What you are asked to do: In the listing below, find the line containing "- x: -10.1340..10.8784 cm" and the line containing "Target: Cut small". Repeat exactly those two lines and every line between them.

-- Data excerpt follows --

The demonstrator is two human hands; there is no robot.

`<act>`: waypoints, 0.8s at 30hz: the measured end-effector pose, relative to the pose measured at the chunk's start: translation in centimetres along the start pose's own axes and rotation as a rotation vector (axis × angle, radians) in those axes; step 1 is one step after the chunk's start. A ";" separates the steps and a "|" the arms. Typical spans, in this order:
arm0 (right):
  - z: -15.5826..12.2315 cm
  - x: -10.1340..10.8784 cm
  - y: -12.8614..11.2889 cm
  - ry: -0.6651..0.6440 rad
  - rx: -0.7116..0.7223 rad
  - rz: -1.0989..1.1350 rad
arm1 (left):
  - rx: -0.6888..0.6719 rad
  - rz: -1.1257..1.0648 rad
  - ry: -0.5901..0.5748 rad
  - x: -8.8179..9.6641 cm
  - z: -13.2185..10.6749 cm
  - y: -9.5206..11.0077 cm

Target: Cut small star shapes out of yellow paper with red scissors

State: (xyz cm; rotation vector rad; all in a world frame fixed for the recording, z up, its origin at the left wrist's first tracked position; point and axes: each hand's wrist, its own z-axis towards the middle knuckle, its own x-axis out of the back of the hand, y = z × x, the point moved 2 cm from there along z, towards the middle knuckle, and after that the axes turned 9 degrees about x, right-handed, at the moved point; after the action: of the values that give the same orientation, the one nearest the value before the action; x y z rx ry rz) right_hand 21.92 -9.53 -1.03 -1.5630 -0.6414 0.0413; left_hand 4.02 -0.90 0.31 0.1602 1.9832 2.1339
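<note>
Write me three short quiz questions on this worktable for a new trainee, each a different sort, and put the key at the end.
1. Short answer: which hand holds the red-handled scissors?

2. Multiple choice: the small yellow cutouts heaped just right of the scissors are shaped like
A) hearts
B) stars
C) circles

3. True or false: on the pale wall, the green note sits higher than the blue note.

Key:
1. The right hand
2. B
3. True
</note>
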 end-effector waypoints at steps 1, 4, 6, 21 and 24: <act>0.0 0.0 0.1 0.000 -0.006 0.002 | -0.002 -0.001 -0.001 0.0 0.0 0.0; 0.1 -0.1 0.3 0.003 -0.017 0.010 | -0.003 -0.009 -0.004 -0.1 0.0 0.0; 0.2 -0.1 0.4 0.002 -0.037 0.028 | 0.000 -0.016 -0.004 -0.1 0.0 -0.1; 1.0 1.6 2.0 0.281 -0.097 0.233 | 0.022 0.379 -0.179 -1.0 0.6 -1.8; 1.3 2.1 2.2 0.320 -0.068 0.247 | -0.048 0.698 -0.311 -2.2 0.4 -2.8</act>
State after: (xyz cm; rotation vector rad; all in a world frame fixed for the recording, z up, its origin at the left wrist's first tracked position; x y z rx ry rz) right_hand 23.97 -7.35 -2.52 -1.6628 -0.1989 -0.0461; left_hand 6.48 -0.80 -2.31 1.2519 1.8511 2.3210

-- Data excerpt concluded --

Response:
  - x: -10.1340..10.8784 cm
  - y: -12.8614..11.2889 cm
  - ry: -0.6651..0.6440 rad
  - rx: -0.7116..0.7223 rad
  - rz: -1.0989..1.1350 rad
arm1 (left):
  - rx: -0.6888..0.6719 rad
  - rz: -1.1257..1.0648 rad
  - ry: -0.5901..0.5748 rad
  - x: -8.8179..9.6641 cm
  - z: -13.2185..10.6749 cm
  - y: -9.5206..11.0077 cm

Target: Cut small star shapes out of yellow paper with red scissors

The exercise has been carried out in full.